• EXERCISE AIM
Your reply should be the full listing, copied exactly.
- - -
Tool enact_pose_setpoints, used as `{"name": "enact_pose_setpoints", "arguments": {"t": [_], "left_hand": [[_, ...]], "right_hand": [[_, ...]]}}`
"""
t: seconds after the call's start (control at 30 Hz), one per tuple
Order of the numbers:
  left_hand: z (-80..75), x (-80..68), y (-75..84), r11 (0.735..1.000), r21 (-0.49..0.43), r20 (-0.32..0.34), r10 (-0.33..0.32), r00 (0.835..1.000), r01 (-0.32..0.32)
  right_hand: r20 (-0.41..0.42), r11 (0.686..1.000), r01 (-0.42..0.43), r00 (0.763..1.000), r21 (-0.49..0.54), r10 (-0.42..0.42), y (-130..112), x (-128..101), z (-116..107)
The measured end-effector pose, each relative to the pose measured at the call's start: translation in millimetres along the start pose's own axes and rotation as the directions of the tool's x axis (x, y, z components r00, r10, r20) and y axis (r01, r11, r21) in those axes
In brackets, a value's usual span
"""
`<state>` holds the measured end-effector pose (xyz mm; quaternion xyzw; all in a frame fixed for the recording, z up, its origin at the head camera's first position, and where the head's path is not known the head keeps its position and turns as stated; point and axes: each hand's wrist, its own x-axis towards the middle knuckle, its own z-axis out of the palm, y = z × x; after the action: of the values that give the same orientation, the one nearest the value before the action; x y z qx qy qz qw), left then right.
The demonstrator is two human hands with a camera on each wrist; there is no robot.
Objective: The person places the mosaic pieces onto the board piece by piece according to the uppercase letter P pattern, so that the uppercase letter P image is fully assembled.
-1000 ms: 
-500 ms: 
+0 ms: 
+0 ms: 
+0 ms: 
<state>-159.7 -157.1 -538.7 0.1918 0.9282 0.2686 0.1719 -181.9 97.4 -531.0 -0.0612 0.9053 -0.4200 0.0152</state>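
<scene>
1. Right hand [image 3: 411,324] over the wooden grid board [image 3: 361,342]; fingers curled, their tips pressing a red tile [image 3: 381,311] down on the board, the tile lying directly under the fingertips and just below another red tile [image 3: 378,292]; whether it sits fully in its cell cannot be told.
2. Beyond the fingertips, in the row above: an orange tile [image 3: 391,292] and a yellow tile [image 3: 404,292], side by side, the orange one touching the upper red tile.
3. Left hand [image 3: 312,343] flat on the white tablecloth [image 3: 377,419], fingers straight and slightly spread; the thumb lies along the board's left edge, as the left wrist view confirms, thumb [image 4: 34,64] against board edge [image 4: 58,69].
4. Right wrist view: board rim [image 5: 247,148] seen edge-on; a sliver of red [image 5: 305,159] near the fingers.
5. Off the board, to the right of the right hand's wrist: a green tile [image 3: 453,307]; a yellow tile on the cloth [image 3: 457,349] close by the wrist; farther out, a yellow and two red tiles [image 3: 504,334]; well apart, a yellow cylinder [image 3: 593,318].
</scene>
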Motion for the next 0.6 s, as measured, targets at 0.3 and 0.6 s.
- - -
• RESPONSE TO THE EXERCISE
Tool enact_pose_setpoints, used as `{"name": "enact_pose_setpoints", "arguments": {"t": [_], "left_hand": [[_, ...]], "right_hand": [[_, ...]]}}`
"""
t: seconds after the call's start (control at 30 Hz), one per tuple
Order of the numbers:
  left_hand: z (-80..75), x (-80..68), y (-75..84), r11 (0.735..1.000), r21 (-0.49..0.43), r20 (-0.32..0.34), r10 (-0.33..0.32), r00 (0.835..1.000), r01 (-0.32..0.32)
  right_hand: r20 (-0.41..0.42), r11 (0.686..1.000), r01 (-0.42..0.43), r00 (0.763..1.000), r21 (-0.49..0.54), r10 (-0.42..0.42), y (-130..112), x (-128..101), z (-116..107)
The measured end-effector pose, each relative to the pose measured at the call's start: translation in millimetres along the start pose's own axes and rotation as the directions of the tool's x axis (x, y, z components r00, r10, r20) and y axis (r01, r11, r21) in those axes
In brackets, a value's usual span
"""
`<state>` holds the measured end-effector pose (xyz mm; quaternion xyzw; all in a frame fixed for the recording, z up, its origin at the head camera's first position, and where the head's path is not known the head keeps its position and turns as stated; point and axes: each hand's wrist, its own x-axis towards the middle knuckle, its own z-axis out of the palm, y = z × x; after the action: of the values that give the same orientation, the one nearest the value before the action; x y z qx qy qz qw), left then right.
The demonstrator is two human hands with a camera on each wrist; there is no robot.
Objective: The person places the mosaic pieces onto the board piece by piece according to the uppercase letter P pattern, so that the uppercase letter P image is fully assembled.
-1000 ms: 
-500 ms: 
+0 ms: 
+0 ms: 
+0 ms: 
<state>-159.7 -157.1 -538.7 0.1918 0.9282 0.2686 0.1719 -181.9 97.4 -531.0 -0.0612 0.9053 -0.4200 0.0152</state>
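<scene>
1. Right hand [image 3: 411,324] over the wooden grid board [image 3: 361,342]; fingers curled, their tips pressing a red tile [image 3: 381,311] down on the board, the tile lying directly under the fingertips and just below another red tile [image 3: 378,292]; whether it sits fully in its cell cannot be told.
2. Beyond the fingertips, in the row above: an orange tile [image 3: 391,292] and a yellow tile [image 3: 404,292], side by side, the orange one touching the upper red tile.
3. Left hand [image 3: 312,343] flat on the white tablecloth [image 3: 377,419], fingers straight and slightly spread; the thumb lies along the board's left edge, as the left wrist view confirms, thumb [image 4: 34,64] against board edge [image 4: 58,69].
4. Right wrist view: board rim [image 5: 247,148] seen edge-on; a sliver of red [image 5: 305,159] near the fingers.
5. Off the board, to the right of the right hand's wrist: a green tile [image 3: 453,307]; a yellow tile on the cloth [image 3: 457,349] close by the wrist; farther out, a yellow and two red tiles [image 3: 504,334]; well apart, a yellow cylinder [image 3: 593,318].
</scene>
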Motion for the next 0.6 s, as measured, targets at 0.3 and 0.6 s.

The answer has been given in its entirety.